Scientists at Duke Medicine are using transparent fish to watch in real time as Cryptococcal meningitis takes over the brain. The resulting images are worthy of a sci-fi movie teaser, but could be valuable in disrupting the real, crippling brain infection that kills more than 600,000 people worldwide each year.
Airborne cells of Cryptococcus make their way into our lungs practically every day — unwelcome guests, but of little consequence for those with healthy immune systems. But for those with compromised immunities, whether by HIV infection or cancer treatment, a resulting Cryptococcal meningitis infection can quickly become deadly.
To be able to target the infection with medications in the future, researchers need to know more about how the organism (technically a yeast), moves from the lungs into the blood stream and through the blood-brain barrier. So they injected the organism into microscopic zebrafish larvae, which have clear bodies, and watched the infection take hold.
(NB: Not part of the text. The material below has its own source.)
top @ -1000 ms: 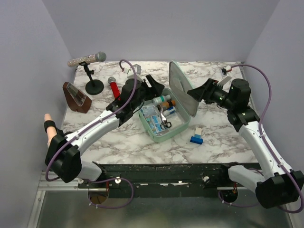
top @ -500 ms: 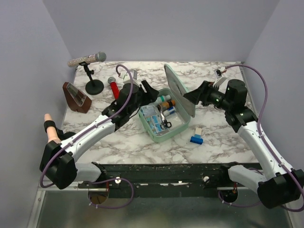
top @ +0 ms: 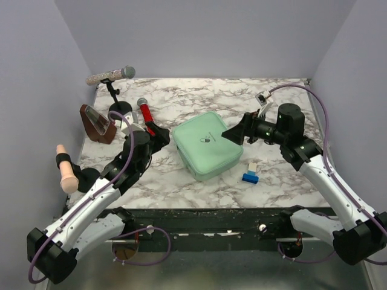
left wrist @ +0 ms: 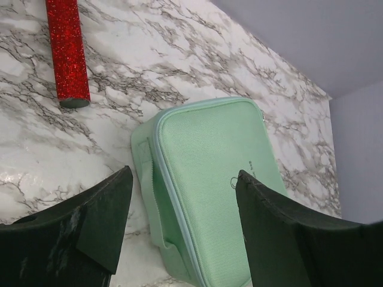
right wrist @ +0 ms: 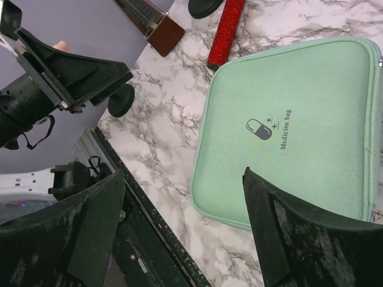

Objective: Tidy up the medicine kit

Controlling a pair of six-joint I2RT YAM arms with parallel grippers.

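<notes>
I am looking down on a white surface point(top: 181, 178) veined in grey like marble, walled on three sides by plain lavender panels, with a black rail along its near edge.

The medicine kit point(top: 208, 144) lies shut at the centre of the surface. It is one mint-green, rounded-rectangular case of woven fabric with a paler zip line around its rim. A dark pill logo point(right wrist: 258, 128) and the words "Medicine bag" show on the lid.

Two arms flank it. The left claw point(left wrist: 184, 177) hangs at the kit's 9 o'clock, its fingers spread and holding nothing. The right claw point(right wrist: 182, 174) hangs over the kit's 3 o'clock edge, also spread and empty.

There are two microphones. A red glitter microphone point(top: 145, 112) lies flat at the kit's 10 o'clock. A silver glitter microphone point(top: 109, 77) sits on a black round-based stand point(top: 120, 110) further out toward 10 o'clock.

One brown wooden metronome point(top: 97, 122), wedge-shaped, stands beyond the left claw at 9 o'clock. One small blue-and-white box point(top: 251, 172) sits at the kit's 4 o'clock, just beside it.
</notes>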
The newly developed fish model is described in mBio, a journal of the American Society of Microbiology
“What’s impressive is that, unlike in a mouse or rabbit, you can actually see the organism producing disease in the live animal,” said John R. Perfect, M.D., chief of the division of infectious diseases at Duke University School of Medicine. “Day-by-day, it’s growing and moving throughout the body. You can’t see this anywhere else.”
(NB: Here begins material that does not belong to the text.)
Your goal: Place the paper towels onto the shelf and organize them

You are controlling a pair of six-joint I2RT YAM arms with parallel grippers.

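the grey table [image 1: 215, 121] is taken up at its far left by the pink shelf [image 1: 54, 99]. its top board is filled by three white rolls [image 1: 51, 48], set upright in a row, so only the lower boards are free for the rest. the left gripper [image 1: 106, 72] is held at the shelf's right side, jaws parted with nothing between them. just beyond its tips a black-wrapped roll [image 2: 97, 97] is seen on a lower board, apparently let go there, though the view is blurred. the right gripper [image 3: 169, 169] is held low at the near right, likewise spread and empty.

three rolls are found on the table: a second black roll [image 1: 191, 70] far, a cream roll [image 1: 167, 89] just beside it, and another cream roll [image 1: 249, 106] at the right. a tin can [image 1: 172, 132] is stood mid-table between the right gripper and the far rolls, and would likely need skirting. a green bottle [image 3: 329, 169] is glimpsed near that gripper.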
A video shows a transparent larva’s body as Cryptococcus fungi, made red by a fluorescent tracer, moves through tissue, blood vessels and into the brain. Blue macrophages chase and gobble up some of the red infection as it spreads through and around green blood vessels.
Using a zebrafish to observe the process of infection offers a small vertebrate animal with an immune system somewhat similar to a human’s, Perfect said. Because the fish are tiny and easy to reproduce, they cost less and are easier to study than a mouse or larger mammal.
The larvae are also permeable to small molecules, which will allow scientists to batch-test different drug compounds against the infection relatively quickly and easily, said co-author David Tobin, Ph.D., assistant professor in molecular genetics and microbiology and immunology at Duke.
“This model will allow researchers to screen the whole organism while it is living with an infection,” Tobin said. “It will allow us to screen libraries of drug compounds relatively quickly. We can also develop and test mutant strains of Cryptococcus in these larvae. This can teach us which factors play a role in infection and those could be therapeutic targets in the future.”
Tobin also uses zebrafish to study bacteria closely related to those that cause tuberculosis, and findings from this model have been applied to understanding human disease.
There are some drawbacks to studying these infections in fish — their body temperatures are cooler and they lack lungs, which is where Cryptococcus enters the human body, Perfect said. But the fish offer a starting point to create leads that scientists can then investigate further in more complex mammals.
“Our hope is that by creating this system, we can continue our own investigations into other harmful organisms, and that other scientists worldwide can adapt our zebrafish model to investigate the diseases that are priorities in their communities,” Perfect said.